# My achy breaky body hurts today



## Rowe2 (Sep 26, 2002)

Well my invisible friends, I am paying today for yesterday's activity. I quickly learned that even if you are on medication controlling your symptoms and pain, you just DO NOT think you are invincible!







I had the opportunity to paint my bathroom walls (with a paint brush, and not a roller)and felt great as I was doing so. Got a little tired toward the end of the task, but about two hours later, I noticed a twinge of pain in my right hip, then my right elbow, ankle, and thigh. So I thought I would do as I always have done after a little extra exertion and soak in a warm tub of water. It worked for about 10 minutes. I took some pain reliever and went to bed. I spent the whold night tossing and turning trying to not be on a pressure point. I started to get out of bed this morning and made it half way up and came to a sudden stop. I could not stand up the rest of the way!! Slowly but surely I started "unfolding" and made it the the coffee pot. I bet I think twice before I think I'm superwoman again







By the way, does anyone experience sore or tender skin around a large area of the pressure points?


----------



## M&M (Jan 20, 2002)

Oooh don't you hate that? You are right, even on a good day, we have to remember we are not "normal" like we used to be. Still gotta walk that tight rope. It sure is frustrating. You think "Wow, I sure did get a lot done! I feel great about myself!" Then the next day you think "Ok, somebody shoot me!" LOL I had the same thing happen to me. Recently unpacked all my winter clothes (yeah, procrastinator, I know







) and did 3 or 4 loads of laundry to get everything done. That was Tuesday, and I'm still paying for it. I hear you Rowe2. You are not alone!! Here's your official Rx: REST!!!!


----------



## squrts (Aug 14, 2000)

sorry rowe,paceing yourself is the hardest thing to do,for me anyway.i either do nothing,which gets old real fast.or i just over do it big time.im really having a tough time recovering from the holidays for instance.the favorite time for everyone to over do.i have very tender skin,but i never notised it bing more tender around pressure points.


----------



## Stillnaked (Jan 19, 2003)

I was in the same boat as you last night. I feel your pain. I was supposed to stop taking my meds so I could have a colonoscopy in 10 days. I am going to have to call and cancel it because I WON'T make it through today!Laurie


----------



## weener (Aug 15, 2000)

I've lost count as to how many times I've done that. After all these years you'd think that I would have learned by now, but I still do it on occasion. The name of the game is called "pacing". I remember my rheumy telling me that whatever I'm doing, remember to break before you start feeling tired. She said if you reach the tired stage you've gone too far. Some days it takes me all day to do laundry. Sounds like you need a nice relaxing massage.


----------



## Rowe2 (Sep 26, 2002)

Oh Weener...you are so right about the massage.
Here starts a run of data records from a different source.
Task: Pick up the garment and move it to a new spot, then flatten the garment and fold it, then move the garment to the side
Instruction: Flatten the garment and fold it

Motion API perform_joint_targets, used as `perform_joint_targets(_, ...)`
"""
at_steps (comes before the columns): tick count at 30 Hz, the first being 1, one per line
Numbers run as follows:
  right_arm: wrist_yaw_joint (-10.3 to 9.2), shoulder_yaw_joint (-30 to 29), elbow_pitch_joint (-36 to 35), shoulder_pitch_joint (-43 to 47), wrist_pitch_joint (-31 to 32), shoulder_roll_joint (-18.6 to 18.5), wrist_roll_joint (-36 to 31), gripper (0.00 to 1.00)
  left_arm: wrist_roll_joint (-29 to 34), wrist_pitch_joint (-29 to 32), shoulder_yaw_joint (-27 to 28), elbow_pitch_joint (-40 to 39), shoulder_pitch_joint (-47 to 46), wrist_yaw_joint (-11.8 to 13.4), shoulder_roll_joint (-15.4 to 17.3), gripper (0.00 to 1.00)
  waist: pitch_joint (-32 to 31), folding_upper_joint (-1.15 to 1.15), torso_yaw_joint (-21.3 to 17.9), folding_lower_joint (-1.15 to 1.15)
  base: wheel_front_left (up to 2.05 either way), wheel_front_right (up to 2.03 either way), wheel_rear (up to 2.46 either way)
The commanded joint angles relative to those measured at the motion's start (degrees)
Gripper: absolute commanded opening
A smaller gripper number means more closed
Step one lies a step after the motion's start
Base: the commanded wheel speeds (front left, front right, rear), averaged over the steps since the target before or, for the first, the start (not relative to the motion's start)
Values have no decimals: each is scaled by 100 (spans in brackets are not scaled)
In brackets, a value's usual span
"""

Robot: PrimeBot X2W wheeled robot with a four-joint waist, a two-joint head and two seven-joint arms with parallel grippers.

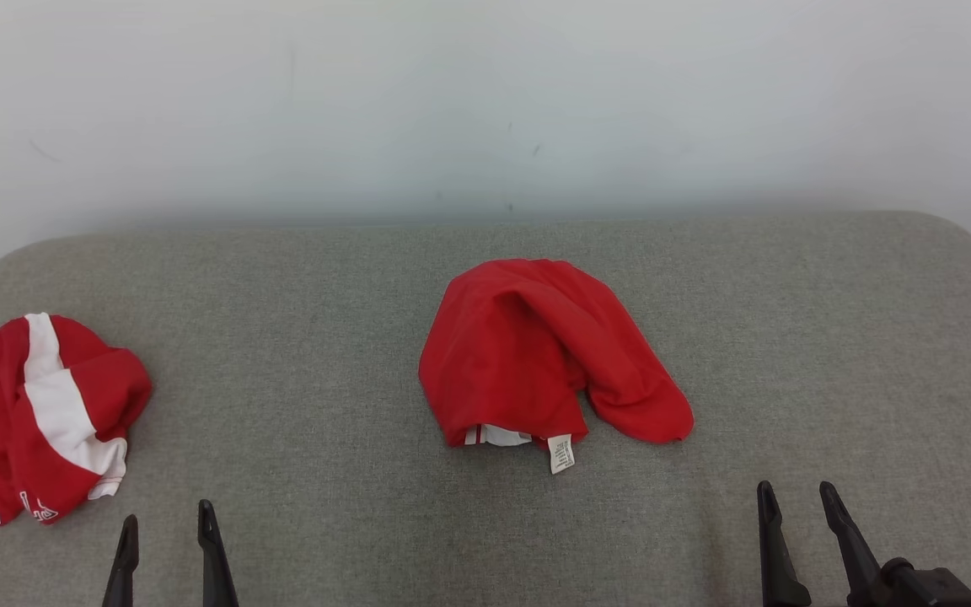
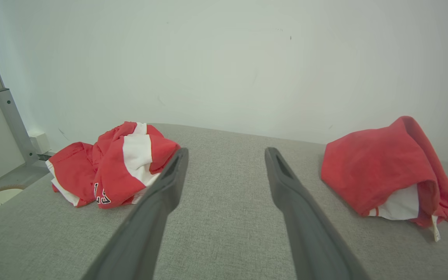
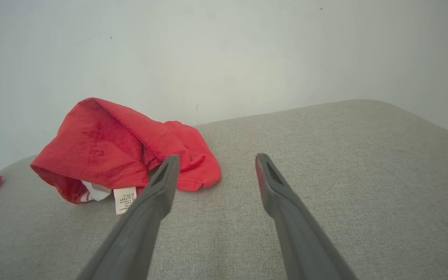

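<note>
A crumpled red garment [image 1: 536,354] with a white care label lies heaped in the middle of the grey padded surface [image 1: 325,337]; it also appears at the right of the left wrist view [image 2: 383,167] and at the left of the right wrist view [image 3: 111,151]. My left gripper [image 1: 169,527] stands open near the front edge at the lower left, nothing between its fingers [image 2: 161,202]. My right gripper [image 1: 797,497] stands open at the lower right, in front and to the right of the garment, apart from it. Its fingers [image 3: 282,194] hold nothing.
A second crumpled red-and-white garment [image 1: 39,413] lies at the far left of the surface, also seen ahead-left of the left fingers [image 2: 115,167]. A pale wall [image 1: 485,101] rises behind the surface. A grey metal post [image 2: 12,120] stands beyond the left end.
</note>
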Motion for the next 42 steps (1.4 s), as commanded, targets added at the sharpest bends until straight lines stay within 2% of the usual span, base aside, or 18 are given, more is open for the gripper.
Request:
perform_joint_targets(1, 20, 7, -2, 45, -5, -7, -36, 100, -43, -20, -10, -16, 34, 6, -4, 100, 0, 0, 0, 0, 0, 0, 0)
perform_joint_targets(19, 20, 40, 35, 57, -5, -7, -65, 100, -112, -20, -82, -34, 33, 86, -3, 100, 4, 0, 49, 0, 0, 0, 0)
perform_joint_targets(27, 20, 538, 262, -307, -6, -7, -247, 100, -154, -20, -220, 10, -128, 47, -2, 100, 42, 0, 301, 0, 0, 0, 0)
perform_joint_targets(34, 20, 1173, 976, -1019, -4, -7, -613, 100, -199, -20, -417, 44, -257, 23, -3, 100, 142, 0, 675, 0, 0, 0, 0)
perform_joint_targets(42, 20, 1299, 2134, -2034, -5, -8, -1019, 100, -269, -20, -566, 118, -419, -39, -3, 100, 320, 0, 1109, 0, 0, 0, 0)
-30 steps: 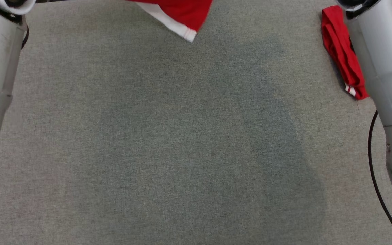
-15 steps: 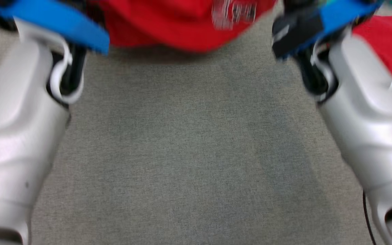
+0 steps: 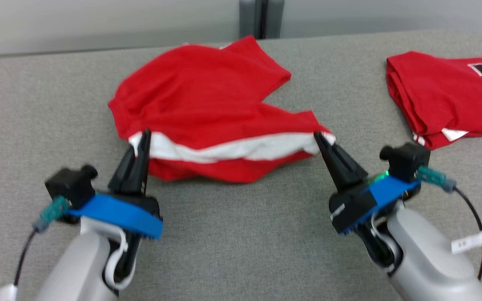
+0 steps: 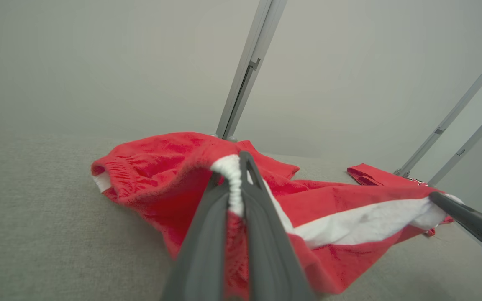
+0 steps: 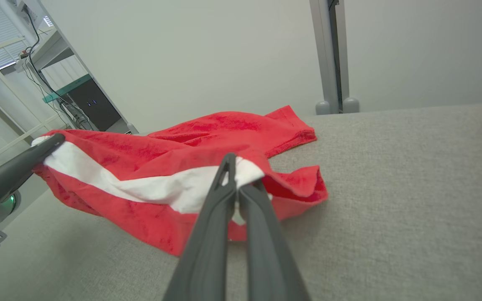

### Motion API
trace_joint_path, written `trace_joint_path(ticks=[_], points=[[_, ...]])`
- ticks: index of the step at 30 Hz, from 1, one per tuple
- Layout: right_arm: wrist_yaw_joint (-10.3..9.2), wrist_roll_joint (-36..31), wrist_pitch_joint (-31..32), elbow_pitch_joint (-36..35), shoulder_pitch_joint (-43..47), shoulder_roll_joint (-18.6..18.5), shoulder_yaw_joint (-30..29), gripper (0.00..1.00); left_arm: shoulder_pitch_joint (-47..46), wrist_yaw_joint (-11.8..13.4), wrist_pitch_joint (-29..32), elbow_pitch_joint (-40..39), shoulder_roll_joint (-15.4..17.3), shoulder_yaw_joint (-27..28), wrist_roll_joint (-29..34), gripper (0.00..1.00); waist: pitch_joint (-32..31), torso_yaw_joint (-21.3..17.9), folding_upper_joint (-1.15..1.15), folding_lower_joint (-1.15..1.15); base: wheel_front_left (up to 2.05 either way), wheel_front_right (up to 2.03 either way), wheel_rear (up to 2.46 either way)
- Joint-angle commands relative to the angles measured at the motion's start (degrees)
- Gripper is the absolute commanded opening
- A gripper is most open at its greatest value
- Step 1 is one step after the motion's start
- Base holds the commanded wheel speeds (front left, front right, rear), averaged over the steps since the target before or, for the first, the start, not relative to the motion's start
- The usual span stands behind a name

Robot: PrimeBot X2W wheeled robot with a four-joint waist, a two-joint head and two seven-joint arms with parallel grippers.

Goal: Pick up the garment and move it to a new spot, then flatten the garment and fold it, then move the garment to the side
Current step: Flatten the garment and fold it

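Gripping the white waistband (image 3: 241, 148) of the red shorts (image 3: 199, 96) at both ends! At the left end, clamped by the left gripper (image 3: 144, 138), dark fingers pressed together over the gathered white cloth. At the right end, nipped just the same by the right gripper (image 3: 319, 136), jaws closed on the band's corner.

Stretched between the two and held up, with red cloth sagging beneath onto the grey table (image 3: 241, 234). Draped back from there and resting on the tabletop toward the far edge, two red legs splayed with a notch between them. Rumpled, not flat.

Over to the right, well apart from the shorts: a folded red jersey (image 3: 446, 92) with black-and-white numerals, lying on the same table. Beyond the far edge, a grey metal post (image 3: 262, 19) against a pale wall (image 3: 98, 21).

From the left wrist view, plain to see: white elastic bunched between the fingers of the left gripper (image 4: 232, 171), red cloth hanging below. From the right wrist view, same story: white corner pinched at the tips of the right gripper (image 5: 237, 179).
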Motion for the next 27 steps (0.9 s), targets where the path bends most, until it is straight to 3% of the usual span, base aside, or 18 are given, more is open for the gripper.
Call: trace_joint_path(ticks=[1,16,27], points=[[0.03,0.66,-0.2,-0.75,2.42,-0.97,0.21,0.0,1.9,-0.07,-0.24,-0.6,-0.28,0.62,1.14,0.0,-1.43,-0.3,0.01,0.01,0.0,0.0,0.0],[0.03,1.78,-0.21,-7.38,20.04,-3.56,-0.09,0.0,20.35,-0.07,-0.25,-4.29,-2.63,0.87,3.74,0.0,-8.37,0.76,0.01,0.01,0.0,0.0,0.0],[0.03,1.85,-0.21,-13.12,31.78,-4.95,-4.67,0.0,28.13,-0.07,-0.25,-7.7,-2.88,1.48,4.89,0.0,-11.26,2.52,0.01,0.01,0.0,0.0,0.0]])
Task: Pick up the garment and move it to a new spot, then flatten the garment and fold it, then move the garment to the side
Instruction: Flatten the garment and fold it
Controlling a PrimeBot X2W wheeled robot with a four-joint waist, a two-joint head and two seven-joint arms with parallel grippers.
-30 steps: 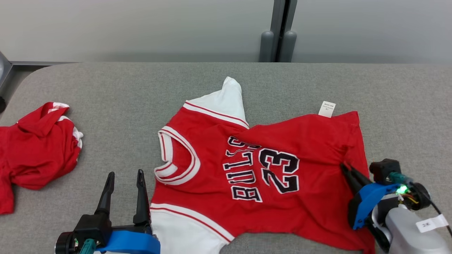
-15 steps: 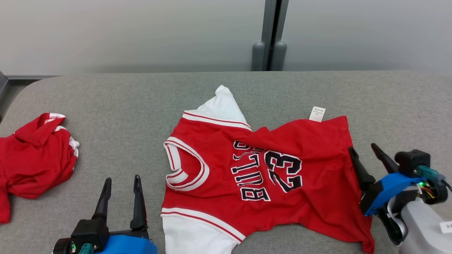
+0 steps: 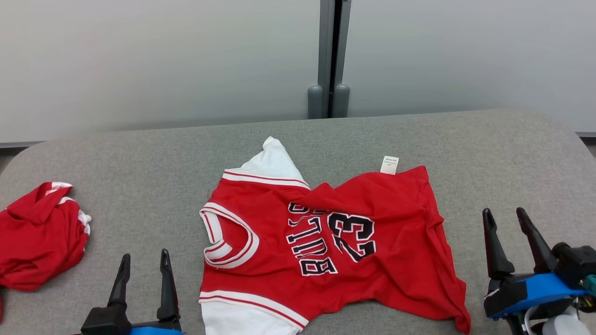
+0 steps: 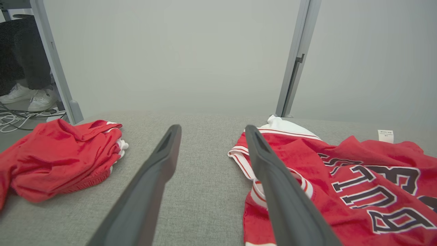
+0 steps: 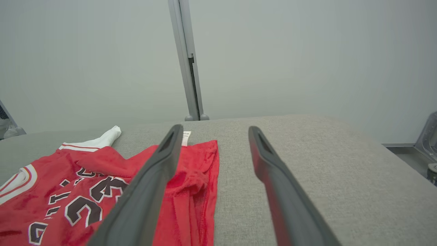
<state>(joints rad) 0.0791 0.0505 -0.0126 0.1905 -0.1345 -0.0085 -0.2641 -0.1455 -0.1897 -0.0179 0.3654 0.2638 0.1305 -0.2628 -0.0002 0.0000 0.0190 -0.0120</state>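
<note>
Spread print side up at the middle of the grey table: a red jersey with white sleeves, red-and-white striped trim and "BULLS 23" in black letters edged white. Turned sideways in the head view, neck hole toward 9 o'clock, hem toward 3 o'clock. Rumpled rather than flat, with a fold across the top of the lettering and creases running down the hem side. One white sleeve poking out at 12 o'clock, a small white label at about 1 o'clock. At 7 o'clock from the jersey, on the collar side, the left gripper, fingers parted wide, empty, clear of the cloth. At 3 o'clock, just off the hem, the right gripper, likewise spread wide and empty, not touching the fabric. Far off at 9 o'clock, near the table's rounded end, a second red garment in a heap, partly cut off by the frame. Other sleeve at 6 o'clock also cut off by the frame edge. Print on the label too small to read. In the left wrist view, beyond the table at 10 o'clock, a person's white shoes and loose cables on the floor.
</note>
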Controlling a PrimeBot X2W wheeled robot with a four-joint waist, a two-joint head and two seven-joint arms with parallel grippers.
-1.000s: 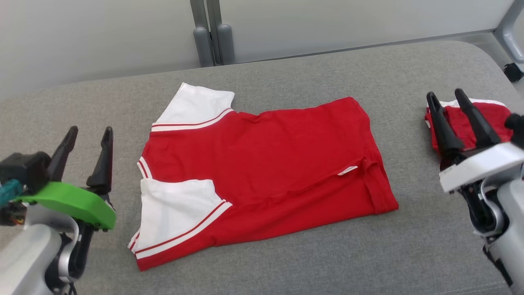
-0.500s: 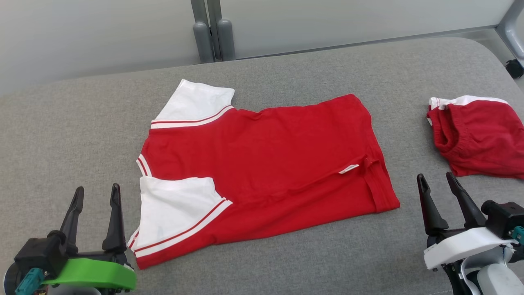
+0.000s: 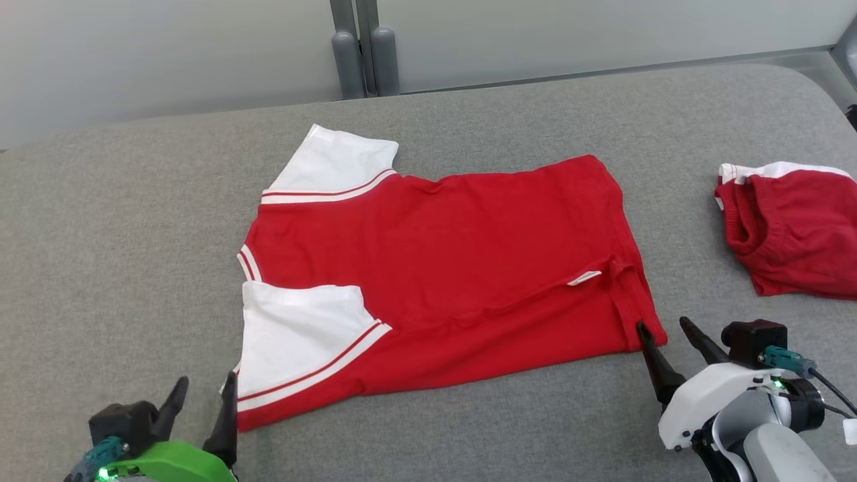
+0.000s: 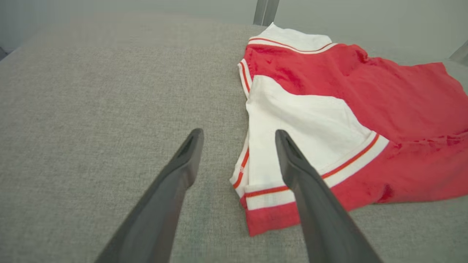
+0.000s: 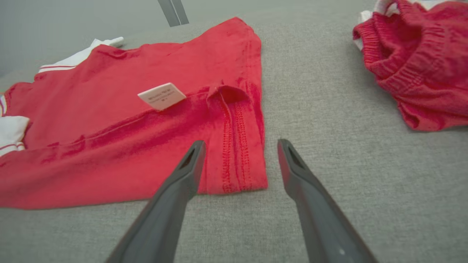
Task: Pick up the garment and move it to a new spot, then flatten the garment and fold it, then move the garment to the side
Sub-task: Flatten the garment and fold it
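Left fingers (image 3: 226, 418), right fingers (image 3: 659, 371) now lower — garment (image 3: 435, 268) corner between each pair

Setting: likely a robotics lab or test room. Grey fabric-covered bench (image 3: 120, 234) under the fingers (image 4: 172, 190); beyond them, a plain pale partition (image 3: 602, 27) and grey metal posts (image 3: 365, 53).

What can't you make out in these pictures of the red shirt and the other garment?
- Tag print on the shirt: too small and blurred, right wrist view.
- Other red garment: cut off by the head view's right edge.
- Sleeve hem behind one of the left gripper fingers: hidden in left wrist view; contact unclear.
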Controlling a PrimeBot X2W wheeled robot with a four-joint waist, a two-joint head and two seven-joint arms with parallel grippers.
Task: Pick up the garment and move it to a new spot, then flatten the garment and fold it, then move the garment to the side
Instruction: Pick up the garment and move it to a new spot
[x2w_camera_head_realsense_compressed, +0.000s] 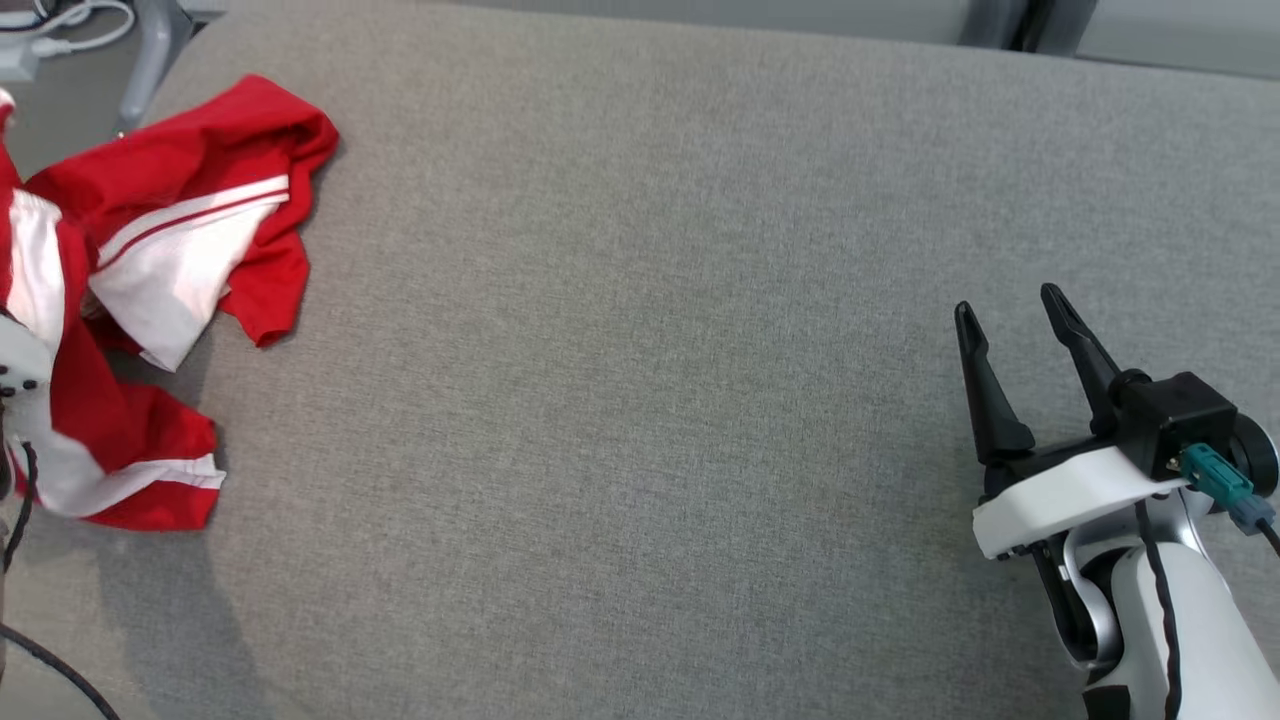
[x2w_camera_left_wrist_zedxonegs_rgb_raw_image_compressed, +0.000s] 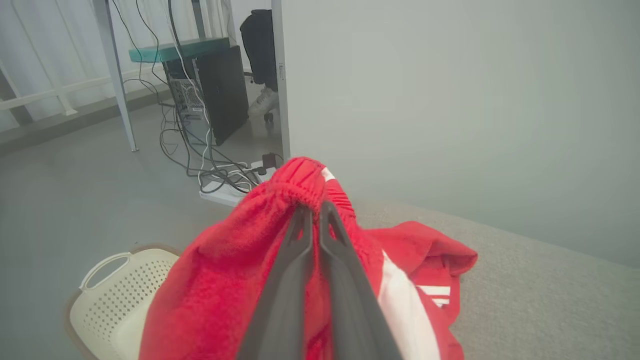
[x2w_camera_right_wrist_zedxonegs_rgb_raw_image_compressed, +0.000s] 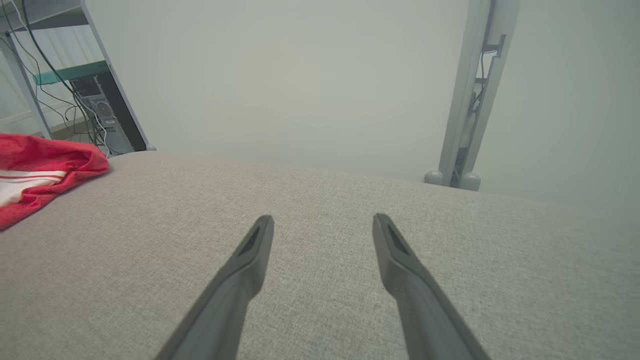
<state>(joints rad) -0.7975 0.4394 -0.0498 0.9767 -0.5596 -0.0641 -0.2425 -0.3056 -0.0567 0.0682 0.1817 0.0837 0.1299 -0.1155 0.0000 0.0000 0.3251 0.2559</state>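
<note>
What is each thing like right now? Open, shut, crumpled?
Red and white fabric garment: crumpled, not yet flattened.
Left hand: shut on the garment's gathered edge.
Right hand: open, holding nothing.
Cream perforated plastic basket: upright, partly hidden by the garment.

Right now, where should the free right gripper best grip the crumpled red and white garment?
The loose red hem corner of the garment, approached from the robot's right: it juts out toward the open right gripper, while the left gripper pinches the waistband.

Head overhead; wrists low over cushion (x2w_camera_head_realsense_compressed: 640, 400)
</note>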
So, do you get a massage, and does it help you? Thanks for sharing what your doctor said. I felt like at one point I should stop, but I thought I just like a little more...then just a little bit more. Boy, that little more sure got me in trouble didn't it? Since I posted the first time, I went for my monthly blood pressure visit with my GP, and told him I had been waking up in the middle of the night with pain in my lower back. He checked my urine and found blood. He said I probably had a kidney infection or a Kidney stone














I had a kidney stone back in 1994 to lodge in the my Ureter tube. I spent one week waiting for the Lithotripsy Unit to arrive in town (rotated to three counties)for blasting the stone. I think I aged ten years in one week







Hopefully, I nipped it in the bud though if it is only an infection.







See ya!


----------



## squrts (Aug 14, 2000)

gee stillnaked,i hope you can keep your appointment,its so nice just to get these things out of the way.sometimes they let you keep some pain meds.dont do anything till you talk to your doc.luck on your kidney rowe.


----------



## Rowe2 (Sep 26, 2002)

Thanks for the concern squrts..I have been on an antibiotic for three days now, and so far no sign of a kidney stone! It will be my luck to be driving down the road when it strikes







I was lucky when the other one moved and was at home. I went to the floor, but I was home!


----------



## weener (Aug 15, 2000)

Rowe, I hope you are feeling better after your marathon painting. I go for massages about once every 4-6 weeks. I wish I could go more often or better yet have my own personal massage therapist (who looks like Brad Pitt)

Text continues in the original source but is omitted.